Assignment :: Would you output the lines from the one with "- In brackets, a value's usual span" through the last line of the material below, exactly, but without pictures?

───── Raw data

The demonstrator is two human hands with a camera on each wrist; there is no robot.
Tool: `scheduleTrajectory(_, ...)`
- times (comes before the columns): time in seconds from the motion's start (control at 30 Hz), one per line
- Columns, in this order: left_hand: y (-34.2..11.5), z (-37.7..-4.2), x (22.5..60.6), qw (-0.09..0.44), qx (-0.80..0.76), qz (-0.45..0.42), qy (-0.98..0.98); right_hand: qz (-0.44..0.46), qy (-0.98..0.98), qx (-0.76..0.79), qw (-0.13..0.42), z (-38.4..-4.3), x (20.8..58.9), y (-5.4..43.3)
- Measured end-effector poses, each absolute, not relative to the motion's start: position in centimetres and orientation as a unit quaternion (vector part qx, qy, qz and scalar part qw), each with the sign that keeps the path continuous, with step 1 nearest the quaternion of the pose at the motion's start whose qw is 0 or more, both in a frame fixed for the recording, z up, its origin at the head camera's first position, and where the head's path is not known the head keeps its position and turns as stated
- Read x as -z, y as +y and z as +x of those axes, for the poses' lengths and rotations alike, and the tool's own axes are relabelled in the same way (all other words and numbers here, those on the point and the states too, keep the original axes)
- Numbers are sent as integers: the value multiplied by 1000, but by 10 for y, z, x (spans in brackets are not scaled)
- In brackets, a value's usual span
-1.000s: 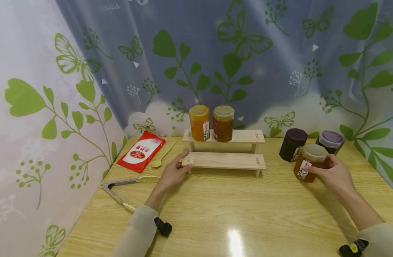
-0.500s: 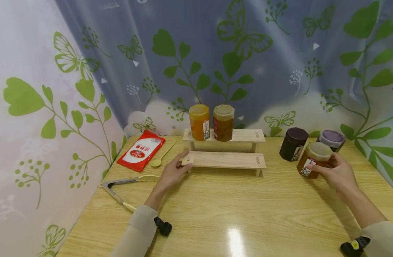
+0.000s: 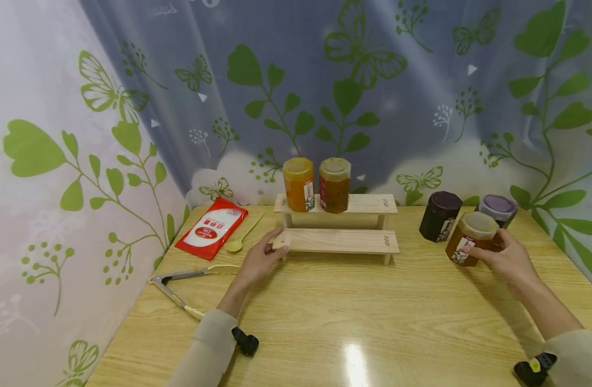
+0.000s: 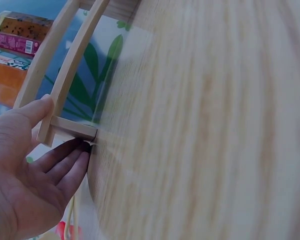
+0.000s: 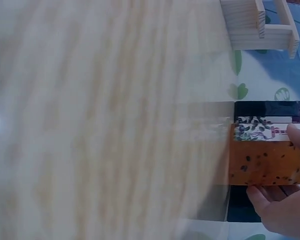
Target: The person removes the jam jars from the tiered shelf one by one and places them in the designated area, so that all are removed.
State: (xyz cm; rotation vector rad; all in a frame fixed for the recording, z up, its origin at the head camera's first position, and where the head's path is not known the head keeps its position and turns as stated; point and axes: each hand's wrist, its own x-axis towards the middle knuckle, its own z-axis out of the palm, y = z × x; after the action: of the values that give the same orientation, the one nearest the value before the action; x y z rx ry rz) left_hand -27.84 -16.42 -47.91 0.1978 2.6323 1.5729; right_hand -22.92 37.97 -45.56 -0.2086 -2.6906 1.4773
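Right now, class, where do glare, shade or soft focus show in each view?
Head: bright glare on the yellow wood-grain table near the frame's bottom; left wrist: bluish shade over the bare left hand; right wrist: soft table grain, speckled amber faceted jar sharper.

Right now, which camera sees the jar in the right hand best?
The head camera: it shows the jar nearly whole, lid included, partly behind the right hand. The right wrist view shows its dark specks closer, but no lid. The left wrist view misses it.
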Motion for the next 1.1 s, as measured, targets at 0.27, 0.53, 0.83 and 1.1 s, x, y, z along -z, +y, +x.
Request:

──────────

Exercise response ::
- In brackets, a value's usual span
-1.000s: 
-0.500s: 
+0.000s: 
+0.000s: 
+0.000s: 
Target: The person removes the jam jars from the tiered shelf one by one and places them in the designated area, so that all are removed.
State: (xyz cm; rotation vector rad; all in a frame fixed for the recording, z up, its origin at the head camera's first position, and where the head's path is not known the head keeps its position and turns as stated; point and axes: each hand's wrist, its own x-axis towards the middle knuckle, its own z-axis out of the palm, y = z × x; after the action: of the values that give the same orientation, the one nearest the value before the action; x y z rx ry rz) left_hand -27.84 -16.42 -47.91 0.1978 2.6323 1.5729; right_hand -22.92 37.97 -45.56 -0.2086 -2.6906 1.4773
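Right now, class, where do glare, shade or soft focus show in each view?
Head: bright glare on the yellow wood-grain table near the frame's bottom; left wrist: bluish shade over the bare left hand; right wrist: soft table grain, speckled amber faceted jar sharper.

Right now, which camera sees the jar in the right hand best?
The head camera: it shows the jar nearly whole, lid included, partly behind the right hand. The right wrist view shows its dark specks closer, but no lid. The left wrist view misses it.
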Motion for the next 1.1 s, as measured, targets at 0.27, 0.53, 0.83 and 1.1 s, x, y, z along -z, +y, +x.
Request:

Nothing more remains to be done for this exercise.